On Monday the U.S. Supreme Court rejected an appeal to keep secret interviews with former Irish Republican Army members from being turned over to police authorities in Northern Ireland.
The court’s move leaves in place a lower court ruling ordering Boston College to give the Justice Department portions of interviews recorded with convicted IRA car bomber Dolours Price.
Price, 61, who died in January, was interviewed with other former IRA members between 2001 and 2006 as part of the Belfast Project, a Boston College oral history study that was created to be a resource for journalists, scholars and historians studying The Troubles.
But now federal officials want to forward the secret recordings to the Police Service of Northern Ireland (PSNI), who are investigating the IRA’s 1972 killing of Belfast widow Jean McConville.
Researchers Ed Moloney and Anthony McIntyre, who had assured their subjects that their interviews would remain secret until after their deaths, are now arguing that the participants’ lives could be endangered if their identities are publicly revealed because they could potentially be branded as informers.
Attorney Eamonn Doran is representing Moloney and McIntyre, the director and lead researcher respectively of the Belfast Project, in their challenge of the decision by U.S. authorities to subpoena the records.
“I was brought on board when Ed and Anthony decided Boston College’s defense against the two subpoenas issued by the Attorney General Eric Holder wasn’t robust enough. They decided to make their own representations,” Dornan told the Irish Voice.
Monday’s Supreme Court refusal to hear Moloney and McIntyre’s appeal has potentially disastrous consequences which has lead to Irish American groups sounding the alarm, Dornan said.
“Numerous warnings have been given to the Department of Justice and the State Department by the AOH, the Brehon Law Society and the Irish American Unity Conference. Each is seriously concerned that the release of these materials, particularly at this time, may have a detrimental effect on the peace process,” Dornan said.
“We don’t know who’s pushing for these records to be released because we can’t see who issued the subpoena, or what the nature of the request is. We suspect it must be the PSNI. The question is who in their right mind is driving this request for information, which would have a detrimental effect on a fragile enough peace?”
Last year a U.S. appeals court in Boston found that Moloney and McIntyre had no right to interfere with the police request under the terms of the Mutual Legal Assistance Treaty (MLAT) between the U.S. and the U.K. that requires the two to aid each other’s criminal investigations. The appeals court insisted that criminal investigations must take precedence over academic study.
Brendan Moore, the National President of the Ancient Order of Hibernians, told the Irish Voice, “It’s obviously an egregious application of the MLAT. It’s undermining academic enquiry in this country. Clearly it’s also a fishing expedition on the part of the PSNI. They’re looking for people to be implicated. It’s also most unfortunate in terms of international relations. I think we are all under threat if treaties are going to be twisted in this way.”

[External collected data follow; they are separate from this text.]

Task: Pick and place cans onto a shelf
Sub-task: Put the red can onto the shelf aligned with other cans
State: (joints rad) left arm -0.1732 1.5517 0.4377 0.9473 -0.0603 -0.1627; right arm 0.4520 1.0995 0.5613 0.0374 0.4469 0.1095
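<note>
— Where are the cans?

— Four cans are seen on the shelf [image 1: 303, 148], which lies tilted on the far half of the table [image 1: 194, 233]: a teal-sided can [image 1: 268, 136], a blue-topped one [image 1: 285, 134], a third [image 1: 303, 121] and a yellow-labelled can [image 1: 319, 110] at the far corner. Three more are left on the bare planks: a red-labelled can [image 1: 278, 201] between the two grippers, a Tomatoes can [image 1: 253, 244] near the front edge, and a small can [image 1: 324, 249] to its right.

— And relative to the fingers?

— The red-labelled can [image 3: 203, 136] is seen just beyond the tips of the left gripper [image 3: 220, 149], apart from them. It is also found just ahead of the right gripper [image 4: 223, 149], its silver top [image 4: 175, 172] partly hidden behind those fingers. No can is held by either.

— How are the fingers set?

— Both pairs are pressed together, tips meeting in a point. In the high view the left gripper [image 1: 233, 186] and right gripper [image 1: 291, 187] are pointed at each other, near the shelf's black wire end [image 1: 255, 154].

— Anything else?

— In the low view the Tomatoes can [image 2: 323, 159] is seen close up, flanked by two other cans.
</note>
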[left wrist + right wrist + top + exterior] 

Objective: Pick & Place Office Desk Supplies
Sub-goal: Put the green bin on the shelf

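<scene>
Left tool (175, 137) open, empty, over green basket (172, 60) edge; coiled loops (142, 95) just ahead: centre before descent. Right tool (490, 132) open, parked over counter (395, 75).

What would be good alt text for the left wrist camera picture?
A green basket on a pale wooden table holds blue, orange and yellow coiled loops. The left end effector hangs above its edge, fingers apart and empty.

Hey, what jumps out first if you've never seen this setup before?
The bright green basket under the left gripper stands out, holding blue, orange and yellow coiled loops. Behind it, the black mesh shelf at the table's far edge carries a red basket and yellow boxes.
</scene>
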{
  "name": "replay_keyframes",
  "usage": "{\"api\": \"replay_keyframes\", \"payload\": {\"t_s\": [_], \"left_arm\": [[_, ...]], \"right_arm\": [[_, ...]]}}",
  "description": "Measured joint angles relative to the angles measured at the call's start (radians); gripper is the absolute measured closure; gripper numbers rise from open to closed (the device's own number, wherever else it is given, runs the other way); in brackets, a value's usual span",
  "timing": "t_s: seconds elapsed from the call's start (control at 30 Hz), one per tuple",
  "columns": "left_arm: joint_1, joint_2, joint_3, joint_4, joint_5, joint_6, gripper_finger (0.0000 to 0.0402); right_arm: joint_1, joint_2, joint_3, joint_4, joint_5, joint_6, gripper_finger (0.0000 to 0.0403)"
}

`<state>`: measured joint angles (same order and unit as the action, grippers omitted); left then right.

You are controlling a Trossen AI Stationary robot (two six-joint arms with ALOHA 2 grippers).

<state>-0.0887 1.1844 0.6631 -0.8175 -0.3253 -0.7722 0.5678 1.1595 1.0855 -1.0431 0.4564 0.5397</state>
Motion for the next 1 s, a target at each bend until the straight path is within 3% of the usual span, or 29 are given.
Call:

But Moore calls Monday’s ruling a major setback, not a defeat. “There is a coalition between the AOH, the Brehon Law Society and the Irish American Unity Conference. We are all pledged to continue the fight. We do believe we have the support of Secretary of State John Kerry and influential members of Congress,” Moore said.
Dornan sees a practical solution to the crisis, if all parties have the wisdom to reach for it. “It’s still within the remit of the Department of Justice and the State Department to stop the transfer of these materials. The question is now in the political court,” he said.